What I remember about him was he had a piece of cultivated ground adjoining his house and a yard at the back. Because he lived in the end house he was able to build himself a long wooden structure which in fact was like a tunnel. It had a door at the front and ran the whole length of his yard and it seemed very long to me. His “miner’s coal” that he got for his service, came by the cartload as part of his wage then pension. This came in big pieces or cobbles. What fascinated me was that after he had spent his whole week hewing coal, he used to carry his coal allowance piece by piece into this shed. He created a “seam” with coal piled up on both sides – his own pit. He must have accumulated coal because it always seemed to be quite full. This stock of jet-like, gleaming coal shone when you looked into the shed. He had started this “project” whilst he was still working.
He kept hens and with these as with all things, he was as hard as nails. I can remember watching him when he got one of his hens between his knees , cut open its crop, put his hand in and pulled out a ball of corn that had been causing an obstruction. Then he stitched it up with black cotton. The hen went running off when he let it go. It’s true that once when he cut the head off a hen , it escaped from his grasp and continued to run round the yard for a short time. These days we would be frightened of children seeing such things.
He grew loganberries. I have never known anybody grow them but him. They were rather large, a cross between a blackberry and a raspberry. He also grew small pom dahlias and in season, he was never without one of these in his buttonhole when he went out. He was always immaculate.

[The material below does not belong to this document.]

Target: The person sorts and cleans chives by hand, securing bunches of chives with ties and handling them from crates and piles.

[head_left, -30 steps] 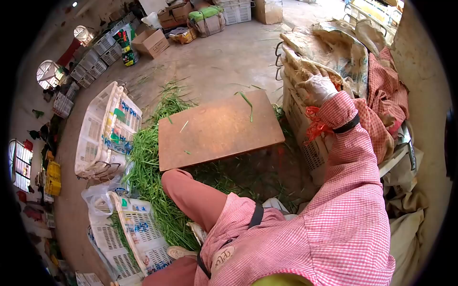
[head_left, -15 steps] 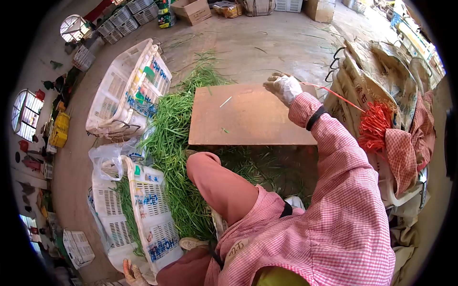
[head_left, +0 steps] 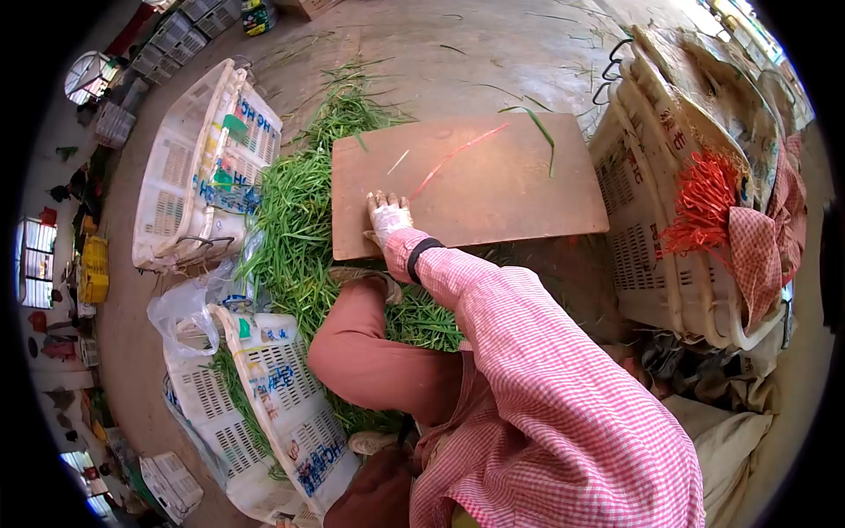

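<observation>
My right hand (head_left: 388,217), in a white glove with its fingertips uncovered, lies at the left front part of a brown board (head_left: 493,207). Its fingers are stretched out over the surface. A red tie strip (head_left: 458,157) runs diagonally across the board, its near end close beside these fingers. A short white stick (head_left: 399,162) and a green leaf blade (head_left: 544,141) also lie on the board. Only a sliver of my left hand (head_left: 286,524) shows at the bottom edge, beside the lower white crate (head_left: 295,387); its fingers are mostly cut off.
Long green leafy stalks (head_left: 295,207) are heaped left of the board. Another white crate (head_left: 189,167) stands behind them, with a clear plastic bag (head_left: 189,308) nearby. On the right, stacked crates (head_left: 634,238) carry sacks and a bunch of red ties (head_left: 704,202).
My right hand has moved from the board's far right to its left front, and the red strip now lies across the board. A leaf blade appears there. My left hand has nearly left view.
</observation>
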Demonstrator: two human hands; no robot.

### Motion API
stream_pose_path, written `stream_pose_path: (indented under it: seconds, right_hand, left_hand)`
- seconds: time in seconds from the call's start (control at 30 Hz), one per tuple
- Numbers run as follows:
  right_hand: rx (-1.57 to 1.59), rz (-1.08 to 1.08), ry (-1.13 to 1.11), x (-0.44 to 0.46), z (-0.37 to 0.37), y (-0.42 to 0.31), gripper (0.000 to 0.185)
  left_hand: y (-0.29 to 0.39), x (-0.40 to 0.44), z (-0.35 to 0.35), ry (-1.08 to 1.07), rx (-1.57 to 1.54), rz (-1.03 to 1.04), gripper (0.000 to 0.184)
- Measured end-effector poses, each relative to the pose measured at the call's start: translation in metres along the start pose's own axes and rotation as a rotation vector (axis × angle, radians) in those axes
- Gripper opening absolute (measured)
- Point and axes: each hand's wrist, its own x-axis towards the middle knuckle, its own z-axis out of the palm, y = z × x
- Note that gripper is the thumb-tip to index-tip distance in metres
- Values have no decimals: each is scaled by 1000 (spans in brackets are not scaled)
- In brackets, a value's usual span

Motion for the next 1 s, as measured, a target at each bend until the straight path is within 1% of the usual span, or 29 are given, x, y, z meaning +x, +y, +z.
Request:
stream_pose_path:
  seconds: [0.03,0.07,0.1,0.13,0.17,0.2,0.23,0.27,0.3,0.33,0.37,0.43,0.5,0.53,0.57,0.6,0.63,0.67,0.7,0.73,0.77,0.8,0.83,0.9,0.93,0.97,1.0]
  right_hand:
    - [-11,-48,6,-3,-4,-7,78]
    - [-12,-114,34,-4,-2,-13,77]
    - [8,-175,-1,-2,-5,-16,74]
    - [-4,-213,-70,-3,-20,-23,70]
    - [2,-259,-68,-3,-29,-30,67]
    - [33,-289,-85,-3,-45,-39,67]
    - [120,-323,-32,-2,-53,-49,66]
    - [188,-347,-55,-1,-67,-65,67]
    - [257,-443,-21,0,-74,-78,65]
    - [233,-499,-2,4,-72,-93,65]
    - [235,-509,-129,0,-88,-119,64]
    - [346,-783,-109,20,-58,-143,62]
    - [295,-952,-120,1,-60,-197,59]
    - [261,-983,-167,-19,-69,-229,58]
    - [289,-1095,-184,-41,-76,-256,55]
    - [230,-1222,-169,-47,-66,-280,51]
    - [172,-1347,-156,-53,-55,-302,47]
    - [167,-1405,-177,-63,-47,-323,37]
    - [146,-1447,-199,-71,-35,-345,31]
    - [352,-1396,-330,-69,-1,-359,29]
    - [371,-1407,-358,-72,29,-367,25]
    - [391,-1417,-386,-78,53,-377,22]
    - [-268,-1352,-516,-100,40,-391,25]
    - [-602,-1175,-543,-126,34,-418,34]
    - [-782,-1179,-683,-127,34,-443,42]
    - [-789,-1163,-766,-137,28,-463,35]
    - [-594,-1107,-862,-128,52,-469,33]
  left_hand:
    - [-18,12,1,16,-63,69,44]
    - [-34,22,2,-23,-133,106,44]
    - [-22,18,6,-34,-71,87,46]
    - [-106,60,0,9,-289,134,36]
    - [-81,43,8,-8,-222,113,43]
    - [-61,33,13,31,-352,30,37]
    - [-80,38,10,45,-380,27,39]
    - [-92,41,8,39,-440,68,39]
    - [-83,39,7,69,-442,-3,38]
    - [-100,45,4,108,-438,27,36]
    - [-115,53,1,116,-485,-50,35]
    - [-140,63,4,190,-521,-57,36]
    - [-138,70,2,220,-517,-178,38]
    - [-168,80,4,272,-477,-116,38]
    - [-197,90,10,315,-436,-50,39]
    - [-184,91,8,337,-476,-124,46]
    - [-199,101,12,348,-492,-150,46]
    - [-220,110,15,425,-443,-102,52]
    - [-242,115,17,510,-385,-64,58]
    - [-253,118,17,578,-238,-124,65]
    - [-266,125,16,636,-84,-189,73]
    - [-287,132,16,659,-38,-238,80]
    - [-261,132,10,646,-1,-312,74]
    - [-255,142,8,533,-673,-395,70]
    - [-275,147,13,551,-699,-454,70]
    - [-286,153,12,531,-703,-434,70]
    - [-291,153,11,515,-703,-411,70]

The cottage was really quite simple, one downstairs living room with a flagged floor and a beamed ceiling, a door that went into a back scullery or kitchen , also with a stone floor. In the living-room was a black-leaded ,cast iron range to cook on and a wooden door, fastened with a sneck, lead to the upstairs. A large, mahogany ,mirror-backed sideboard held a wonderful collection of Victorian glass lustres under domes and in the centre of the room was a "scrubtop" table with polished ,carved legs.. The only floor coverings were homemade, pegged rugs.

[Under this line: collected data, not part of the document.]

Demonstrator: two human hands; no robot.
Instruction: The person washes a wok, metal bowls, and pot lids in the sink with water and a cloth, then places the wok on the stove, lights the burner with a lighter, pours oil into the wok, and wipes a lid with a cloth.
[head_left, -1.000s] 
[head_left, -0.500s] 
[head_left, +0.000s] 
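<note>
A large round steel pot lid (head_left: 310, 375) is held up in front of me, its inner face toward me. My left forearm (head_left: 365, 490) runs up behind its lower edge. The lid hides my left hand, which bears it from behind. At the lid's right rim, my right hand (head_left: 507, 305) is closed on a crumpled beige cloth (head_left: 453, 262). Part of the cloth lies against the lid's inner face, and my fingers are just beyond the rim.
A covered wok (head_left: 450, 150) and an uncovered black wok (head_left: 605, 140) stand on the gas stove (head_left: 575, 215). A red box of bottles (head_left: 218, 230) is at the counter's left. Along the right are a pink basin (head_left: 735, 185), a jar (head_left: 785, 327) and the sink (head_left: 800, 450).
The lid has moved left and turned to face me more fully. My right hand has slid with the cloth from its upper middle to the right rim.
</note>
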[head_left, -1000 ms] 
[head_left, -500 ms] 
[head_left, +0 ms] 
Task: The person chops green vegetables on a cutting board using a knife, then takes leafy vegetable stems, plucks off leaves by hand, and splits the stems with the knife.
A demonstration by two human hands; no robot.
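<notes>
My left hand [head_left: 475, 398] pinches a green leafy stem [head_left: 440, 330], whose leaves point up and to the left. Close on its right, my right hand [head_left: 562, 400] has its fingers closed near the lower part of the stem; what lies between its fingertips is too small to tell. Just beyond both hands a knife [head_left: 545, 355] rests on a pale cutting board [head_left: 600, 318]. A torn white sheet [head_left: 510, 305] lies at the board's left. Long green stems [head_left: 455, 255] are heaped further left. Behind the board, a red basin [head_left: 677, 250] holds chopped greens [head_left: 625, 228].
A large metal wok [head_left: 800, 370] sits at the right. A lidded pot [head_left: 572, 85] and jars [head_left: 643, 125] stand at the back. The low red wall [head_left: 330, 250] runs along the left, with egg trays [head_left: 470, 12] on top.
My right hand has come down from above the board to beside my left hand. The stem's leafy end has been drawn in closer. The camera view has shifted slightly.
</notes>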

I once went with my mother and he was sitting in his usual Windsor chair in front of the fire trying to pull out one of his own teeth. He had a string round the knob of the open oven door with the other end tied around his tooth. He had killed the nerve with a red hot needle heated in the fire first and then he kicked the oven door closed to pull out his troublesome tooth. Unfortunately it did not work first time so he had to have another go to finish the job off. Unlike my father and other members of my family he swore an awful lot. To us children the swearing was a big thing and that was what helped to make him the colourful, memorable character he was.